The other issue is American quality has gone down the tank. 10-15 years ago I’d look for American quality over Chinese, but nowadays I prefer the Chinese manufacturer almost 100% of the time. Not always the case but anecdotally chinas quality has gotten better while American stuff has gotten worse.
Yes. People associate Chinese manufacturing with low quality products, but I feel those people misunderstand systems. It's not Chinese manufacturing that is low quality. It's really the sites like Temu and Shein that create low quality products -- because of their aggressive pricing, they create a cascade of systemic cost pressures on manufacturers, who have to cut corners.
AMZN on the other hand probably provides more headroom and reduces cost pressure on manufacturers. If you know how to shop on Amazon (avoiding 3P sellers, and only getting 4 star and above products), you generally get high quality products.
I've only rarely gotten anything bad from Amazon (from Chinese manufacturers).
I've bought Chinese products like Anker batteries, Thermopro thermocouples/sensors, Jigoo (weird name I know) dust mite vacuum, Tapo camera, Levoit humidifier, Cosori air fryer, and little clever tools like toothpaste tube squeezers and the like.
They've all exceeded expectations.
(I recently bought a Insta360 Flow Pro 2 gimbal, also a Chinese product, and it's amazing).
Not exaggerating. I had it for a little over a year. I used it in my bedroom. As usual I started it going and then went into my bathroom to brush my teeth before bed. Partly through brushing my teeth I smelled something burning. I came out and saw the humidifier in flames.
It does raise the question of certification and product safety in general, there are so many electrical devices that probably don't meet Western safety standards. A humidifier is basically a heating element in a plastic housing, it should be engineered with safety features (overheating protection etc) so it shouldn't be able to just catch fire, someone clearly didn't do their job properly at some stage. I wonder how product recalls work with that sort of thing.

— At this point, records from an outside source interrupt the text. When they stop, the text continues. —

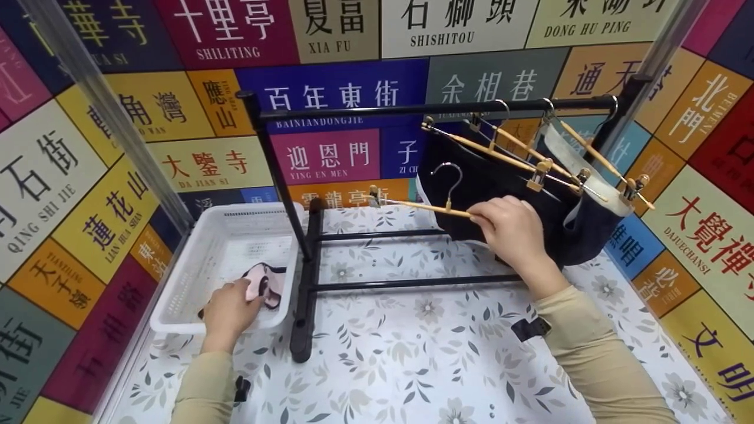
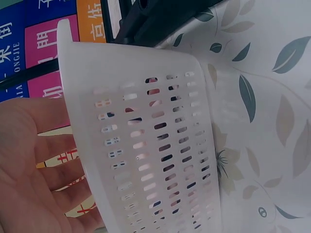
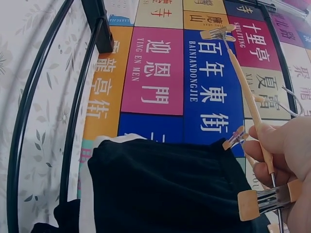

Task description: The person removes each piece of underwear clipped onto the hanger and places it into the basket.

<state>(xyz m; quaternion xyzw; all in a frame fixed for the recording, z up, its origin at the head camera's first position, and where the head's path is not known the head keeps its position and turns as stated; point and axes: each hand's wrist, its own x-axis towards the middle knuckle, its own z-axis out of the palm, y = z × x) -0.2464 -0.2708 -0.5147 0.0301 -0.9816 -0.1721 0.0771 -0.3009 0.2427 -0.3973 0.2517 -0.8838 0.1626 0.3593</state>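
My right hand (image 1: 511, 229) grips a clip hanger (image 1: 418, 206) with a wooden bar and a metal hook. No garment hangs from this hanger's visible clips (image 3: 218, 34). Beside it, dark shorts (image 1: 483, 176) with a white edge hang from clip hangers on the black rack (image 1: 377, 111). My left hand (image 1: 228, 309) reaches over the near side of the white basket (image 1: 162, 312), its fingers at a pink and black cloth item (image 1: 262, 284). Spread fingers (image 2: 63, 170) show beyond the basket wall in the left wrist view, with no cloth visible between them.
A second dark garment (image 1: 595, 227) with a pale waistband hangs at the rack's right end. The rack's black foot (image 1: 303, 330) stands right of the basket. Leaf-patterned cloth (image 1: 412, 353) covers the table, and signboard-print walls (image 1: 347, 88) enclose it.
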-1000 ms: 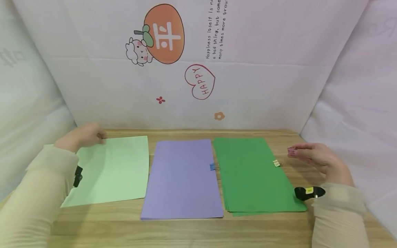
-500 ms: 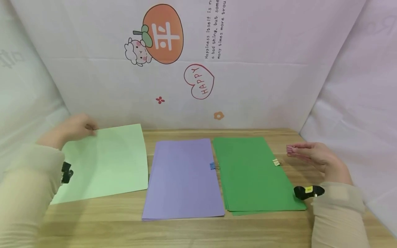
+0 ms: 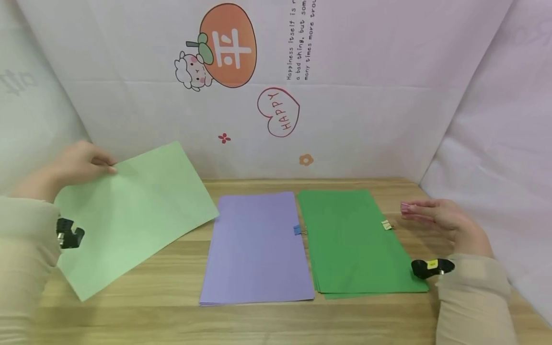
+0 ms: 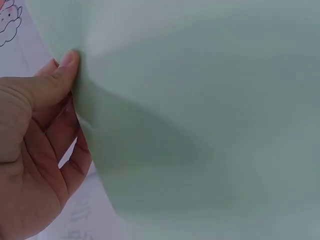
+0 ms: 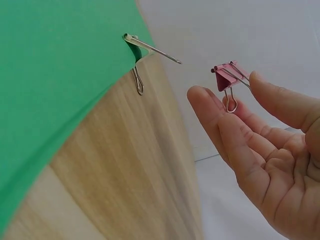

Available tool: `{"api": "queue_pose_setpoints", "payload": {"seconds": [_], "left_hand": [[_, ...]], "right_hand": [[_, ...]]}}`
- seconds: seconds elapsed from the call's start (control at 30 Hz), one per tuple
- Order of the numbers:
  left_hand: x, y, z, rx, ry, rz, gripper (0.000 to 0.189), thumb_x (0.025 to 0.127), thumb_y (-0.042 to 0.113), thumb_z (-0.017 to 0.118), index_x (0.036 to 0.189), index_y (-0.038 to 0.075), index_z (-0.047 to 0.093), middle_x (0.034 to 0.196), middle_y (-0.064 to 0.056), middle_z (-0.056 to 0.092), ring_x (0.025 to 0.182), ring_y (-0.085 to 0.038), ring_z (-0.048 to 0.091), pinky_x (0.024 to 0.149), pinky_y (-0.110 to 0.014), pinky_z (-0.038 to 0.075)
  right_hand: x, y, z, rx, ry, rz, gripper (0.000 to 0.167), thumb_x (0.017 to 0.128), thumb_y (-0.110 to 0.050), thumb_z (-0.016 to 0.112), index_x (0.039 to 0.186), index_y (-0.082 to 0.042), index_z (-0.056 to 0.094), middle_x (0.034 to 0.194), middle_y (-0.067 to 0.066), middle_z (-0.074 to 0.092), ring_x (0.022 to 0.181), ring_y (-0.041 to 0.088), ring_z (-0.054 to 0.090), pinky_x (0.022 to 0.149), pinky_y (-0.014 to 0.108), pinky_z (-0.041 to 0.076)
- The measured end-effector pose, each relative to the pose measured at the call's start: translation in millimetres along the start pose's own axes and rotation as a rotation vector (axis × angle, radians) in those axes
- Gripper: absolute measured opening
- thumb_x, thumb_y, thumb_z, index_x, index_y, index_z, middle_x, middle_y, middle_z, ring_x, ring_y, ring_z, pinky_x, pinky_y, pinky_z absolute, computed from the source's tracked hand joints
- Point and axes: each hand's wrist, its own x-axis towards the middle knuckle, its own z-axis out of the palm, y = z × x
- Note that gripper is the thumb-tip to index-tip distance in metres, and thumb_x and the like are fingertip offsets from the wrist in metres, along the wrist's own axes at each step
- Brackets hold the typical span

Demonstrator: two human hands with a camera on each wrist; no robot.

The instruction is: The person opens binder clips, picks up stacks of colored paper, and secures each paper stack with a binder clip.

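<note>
My left hand [image 3: 84,163] pinches the far edge of a light green paper sheet [image 3: 142,206] between thumb and fingers, and the sheet hangs tilted at the left of the table. In the left wrist view the thumb lies on the near face of the paper [image 4: 200,125]. My right hand [image 3: 440,218] pinches a pink binder clip [image 5: 228,75] by its wire handles, beside the green stack. A pale yellow binder clip [image 3: 386,224] grips the right edge of the green paper stack [image 3: 353,244]. A blue binder clip [image 3: 297,230] sits on the right edge of the purple paper stack [image 3: 256,249].
The wooden table [image 3: 241,323] runs along the front. A white printed cloth [image 3: 362,110] closes off the back and both sides. Green and purple stacks lie side by side, close together. Each wrist carries a small black camera [image 3: 431,268].
My left hand has moved up and to the left, lifting the light green sheet and tilting it, right corner raised. The right hand and its pink binder clip have stayed almost still.
</note>
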Motion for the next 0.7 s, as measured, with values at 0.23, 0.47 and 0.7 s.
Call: {"api": "queue_pose_setpoints", "payload": {"seconds": [0.23, 0.47, 0.7], "left_hand": [[-4.5, 6.6, -1.2, -0.165, -0.051, -0.137, 0.041, 0.1, 0.018, 0.059, 0.123, -0.015, 0.058, 0.124, -0.037, 0.059, 0.114, -0.058, 0.054, 0.095, -0.067, 0.044], [3.7, 25.1, -6.6, -0.308, -0.03, -0.248, 0.057, 0.101, 0.034, 0.058, 0.135, -0.011, 0.052, 0.13, -0.03, 0.06, 0.094, -0.015, 0.065, 0.085, -0.036, 0.055], [7.6, 39.3, -2.8, -0.462, -0.008, -0.325, 0.06, 0.1, 0.032, 0.061, 0.14, -0.01, 0.047, 0.1, 0.011, 0.073, 0.074, 0.003, 0.055, 0.066, -0.022, 0.05]], "right_hand": [[-0.5, -1, 1, -0.126, 0.039, 0.051, 0.016, 0.099, -0.01, 0.06, 0.109, -0.016, 0.071, 0.104, -0.007, 0.076, 0.099, 0.007, 0.072, 0.089, 0.023, 0.057], [-0.4, 1, -1, -0.197, 0.032, 0.049, 0.02, 0.101, -0.014, 0.058, 0.119, -0.012, 0.066, 0.107, -0.014, 0.075, 0.101, 0.003, 0.07, 0.088, 0.02, 0.056], [-0.4, -1, 2, -0.112, 0.023, 0.03, 0.017, 0.1, -0.009, 0.058, 0.106, -0.02, 0.069, 0.105, -0.012, 0.075, 0.098, 0.003, 0.071, 0.087, 0.02, 0.056]]}}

It’s very unlikely and I agree, not acceptable, but any household appliance with a heating element has a nonzero fire risk. I read that for UL certified humidifiers the incidence rate is 1 in 100k, similar to fans. The seems worryingly high.
That's hilarious. The most popular grocery stores in Shanghai right now are Costco and Sams, with lines everyday out the door, not Chinese grocery stores. Chinese citizens don't want to buy cancerous food products for example.
It's not so much that it is cost cut to the bone, but that the expertise is being lost.
I can tell you with a straight face that american manufacturing is being held up right now by grey beards pushing back retirement because young people have zero interest in manufacturing boiler conduit fittings. You can crash course an IT cert and come out making more money than you would ever make pressing steel couplers.